- _What needs to be done_
Where the listing below has a line with "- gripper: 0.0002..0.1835", write out exactly that line and every line after it, stopping after the line with "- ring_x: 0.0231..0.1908".

- _Data records_
════════════════
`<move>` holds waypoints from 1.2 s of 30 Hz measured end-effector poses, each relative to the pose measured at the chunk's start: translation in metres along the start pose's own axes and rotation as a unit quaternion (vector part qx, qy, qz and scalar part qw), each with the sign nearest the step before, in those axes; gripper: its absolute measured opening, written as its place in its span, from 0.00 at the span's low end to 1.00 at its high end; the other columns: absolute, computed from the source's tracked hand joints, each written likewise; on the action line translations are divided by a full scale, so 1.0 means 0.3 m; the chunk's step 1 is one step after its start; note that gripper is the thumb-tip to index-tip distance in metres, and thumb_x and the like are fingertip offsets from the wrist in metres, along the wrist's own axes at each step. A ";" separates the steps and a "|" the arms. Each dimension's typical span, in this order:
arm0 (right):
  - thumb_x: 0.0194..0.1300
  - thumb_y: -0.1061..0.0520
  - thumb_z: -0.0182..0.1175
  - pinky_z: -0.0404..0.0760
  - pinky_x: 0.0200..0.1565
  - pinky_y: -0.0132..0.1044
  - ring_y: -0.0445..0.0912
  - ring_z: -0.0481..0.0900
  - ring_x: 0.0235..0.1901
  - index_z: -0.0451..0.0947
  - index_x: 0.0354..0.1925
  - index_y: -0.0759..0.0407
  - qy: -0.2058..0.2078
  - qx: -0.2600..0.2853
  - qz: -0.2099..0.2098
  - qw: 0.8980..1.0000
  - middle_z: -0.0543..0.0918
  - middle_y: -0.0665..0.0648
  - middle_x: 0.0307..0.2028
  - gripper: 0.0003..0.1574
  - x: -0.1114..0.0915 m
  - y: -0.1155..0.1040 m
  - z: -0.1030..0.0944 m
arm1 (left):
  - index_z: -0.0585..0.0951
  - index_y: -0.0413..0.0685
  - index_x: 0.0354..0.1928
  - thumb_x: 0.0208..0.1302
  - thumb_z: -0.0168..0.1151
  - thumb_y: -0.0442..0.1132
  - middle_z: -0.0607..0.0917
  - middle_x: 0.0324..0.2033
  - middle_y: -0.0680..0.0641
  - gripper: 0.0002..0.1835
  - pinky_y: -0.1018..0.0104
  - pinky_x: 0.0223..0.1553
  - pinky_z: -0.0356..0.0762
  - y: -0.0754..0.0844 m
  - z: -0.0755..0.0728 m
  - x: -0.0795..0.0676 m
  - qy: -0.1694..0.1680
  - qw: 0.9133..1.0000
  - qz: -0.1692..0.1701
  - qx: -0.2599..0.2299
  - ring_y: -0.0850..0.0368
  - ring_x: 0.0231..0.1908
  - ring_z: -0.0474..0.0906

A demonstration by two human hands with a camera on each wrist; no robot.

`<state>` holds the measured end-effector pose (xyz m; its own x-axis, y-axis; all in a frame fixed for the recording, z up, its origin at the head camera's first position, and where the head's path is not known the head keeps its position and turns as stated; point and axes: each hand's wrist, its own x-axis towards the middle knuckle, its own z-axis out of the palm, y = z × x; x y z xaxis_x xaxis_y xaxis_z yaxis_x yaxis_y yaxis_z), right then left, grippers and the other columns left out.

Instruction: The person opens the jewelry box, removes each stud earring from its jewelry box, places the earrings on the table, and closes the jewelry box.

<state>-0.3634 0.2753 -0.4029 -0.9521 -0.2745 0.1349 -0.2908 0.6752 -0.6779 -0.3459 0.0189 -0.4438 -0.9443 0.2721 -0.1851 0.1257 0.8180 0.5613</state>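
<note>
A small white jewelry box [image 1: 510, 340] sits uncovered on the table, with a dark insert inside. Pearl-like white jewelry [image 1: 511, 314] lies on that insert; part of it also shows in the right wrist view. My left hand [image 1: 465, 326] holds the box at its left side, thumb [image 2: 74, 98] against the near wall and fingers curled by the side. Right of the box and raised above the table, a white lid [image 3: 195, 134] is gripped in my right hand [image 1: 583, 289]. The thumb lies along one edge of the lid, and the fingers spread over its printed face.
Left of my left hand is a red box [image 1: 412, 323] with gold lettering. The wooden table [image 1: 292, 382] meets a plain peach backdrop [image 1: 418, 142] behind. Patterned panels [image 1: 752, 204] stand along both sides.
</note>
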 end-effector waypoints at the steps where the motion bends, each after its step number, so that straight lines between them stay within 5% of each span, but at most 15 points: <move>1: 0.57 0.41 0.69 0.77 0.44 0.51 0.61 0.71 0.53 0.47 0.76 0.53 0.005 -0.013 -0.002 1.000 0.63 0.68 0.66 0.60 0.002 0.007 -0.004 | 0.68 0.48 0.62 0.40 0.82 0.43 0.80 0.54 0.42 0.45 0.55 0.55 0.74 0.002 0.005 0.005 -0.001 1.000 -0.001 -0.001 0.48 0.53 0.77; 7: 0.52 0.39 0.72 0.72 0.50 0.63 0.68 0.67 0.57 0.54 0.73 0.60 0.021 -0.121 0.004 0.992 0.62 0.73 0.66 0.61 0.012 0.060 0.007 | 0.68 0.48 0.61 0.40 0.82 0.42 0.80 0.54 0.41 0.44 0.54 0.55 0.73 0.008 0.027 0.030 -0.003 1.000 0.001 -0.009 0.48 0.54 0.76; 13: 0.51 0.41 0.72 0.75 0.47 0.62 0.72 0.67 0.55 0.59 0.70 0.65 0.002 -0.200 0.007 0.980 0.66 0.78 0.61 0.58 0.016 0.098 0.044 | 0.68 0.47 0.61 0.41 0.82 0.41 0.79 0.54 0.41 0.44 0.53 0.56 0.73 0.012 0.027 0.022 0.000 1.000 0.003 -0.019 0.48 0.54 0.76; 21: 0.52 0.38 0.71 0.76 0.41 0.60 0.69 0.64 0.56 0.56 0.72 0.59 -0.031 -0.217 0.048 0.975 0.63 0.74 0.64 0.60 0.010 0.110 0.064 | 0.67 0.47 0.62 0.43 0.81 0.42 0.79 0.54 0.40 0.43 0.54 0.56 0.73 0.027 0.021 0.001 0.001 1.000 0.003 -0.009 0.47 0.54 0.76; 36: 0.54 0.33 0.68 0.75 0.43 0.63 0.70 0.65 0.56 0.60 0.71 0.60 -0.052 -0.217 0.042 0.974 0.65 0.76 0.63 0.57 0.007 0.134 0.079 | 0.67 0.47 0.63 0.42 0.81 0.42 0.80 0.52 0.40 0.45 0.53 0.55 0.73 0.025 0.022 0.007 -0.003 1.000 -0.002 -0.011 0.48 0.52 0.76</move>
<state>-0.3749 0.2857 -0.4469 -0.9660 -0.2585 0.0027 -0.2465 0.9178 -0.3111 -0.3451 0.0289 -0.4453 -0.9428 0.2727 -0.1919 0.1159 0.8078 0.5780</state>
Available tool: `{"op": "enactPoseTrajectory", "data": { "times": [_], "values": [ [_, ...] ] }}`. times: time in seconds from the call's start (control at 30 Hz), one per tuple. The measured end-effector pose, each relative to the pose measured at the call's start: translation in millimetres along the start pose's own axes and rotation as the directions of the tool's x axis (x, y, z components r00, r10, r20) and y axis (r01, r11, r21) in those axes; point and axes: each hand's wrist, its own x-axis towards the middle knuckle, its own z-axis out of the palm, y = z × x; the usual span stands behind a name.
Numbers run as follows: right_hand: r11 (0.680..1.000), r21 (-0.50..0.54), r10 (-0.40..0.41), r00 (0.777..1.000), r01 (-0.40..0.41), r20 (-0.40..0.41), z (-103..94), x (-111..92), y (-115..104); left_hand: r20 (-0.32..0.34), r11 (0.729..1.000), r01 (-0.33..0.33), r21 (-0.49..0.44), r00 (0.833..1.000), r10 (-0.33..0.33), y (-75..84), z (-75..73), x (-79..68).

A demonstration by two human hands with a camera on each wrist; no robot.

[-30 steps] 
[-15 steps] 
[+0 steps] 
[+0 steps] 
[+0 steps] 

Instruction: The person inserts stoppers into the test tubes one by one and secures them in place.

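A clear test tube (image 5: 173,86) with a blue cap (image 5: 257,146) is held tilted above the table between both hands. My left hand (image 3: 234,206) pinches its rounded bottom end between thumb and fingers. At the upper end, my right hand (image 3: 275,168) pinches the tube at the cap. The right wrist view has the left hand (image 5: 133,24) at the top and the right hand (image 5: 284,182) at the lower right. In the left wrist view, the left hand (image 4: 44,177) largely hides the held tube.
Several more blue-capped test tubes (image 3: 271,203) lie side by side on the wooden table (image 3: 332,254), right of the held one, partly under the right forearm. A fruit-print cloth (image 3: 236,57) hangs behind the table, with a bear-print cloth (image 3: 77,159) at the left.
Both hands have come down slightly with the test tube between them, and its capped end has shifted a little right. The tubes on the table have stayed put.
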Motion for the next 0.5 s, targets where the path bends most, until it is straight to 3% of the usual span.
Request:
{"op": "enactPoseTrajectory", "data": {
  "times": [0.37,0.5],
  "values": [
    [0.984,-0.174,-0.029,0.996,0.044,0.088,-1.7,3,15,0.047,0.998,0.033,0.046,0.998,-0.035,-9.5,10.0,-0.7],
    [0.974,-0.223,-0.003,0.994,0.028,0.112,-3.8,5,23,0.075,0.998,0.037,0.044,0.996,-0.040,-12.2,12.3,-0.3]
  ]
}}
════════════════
- _Response to this exercise_
  - gripper: 0.0002..0.1835
  - pinky_y: -0.1018..0.0104
  - pinky_x: 0.0223..0.1553
  - pinky_z: -0.0356..0.0762
  - y: -0.0754..0.0844 m
  - z: -0.0755..0.0728 m
  - x: -0.0795..0.0676 m
  - qy: -0.1694..0.1680
  - qw: 0.9133..1.0000
  - qz: -0.1692..0.1701
  - qx: -0.2599..0.2299
  - ring_y: -0.0850..0.0368
  - ring_x: 0.0231..0.1908

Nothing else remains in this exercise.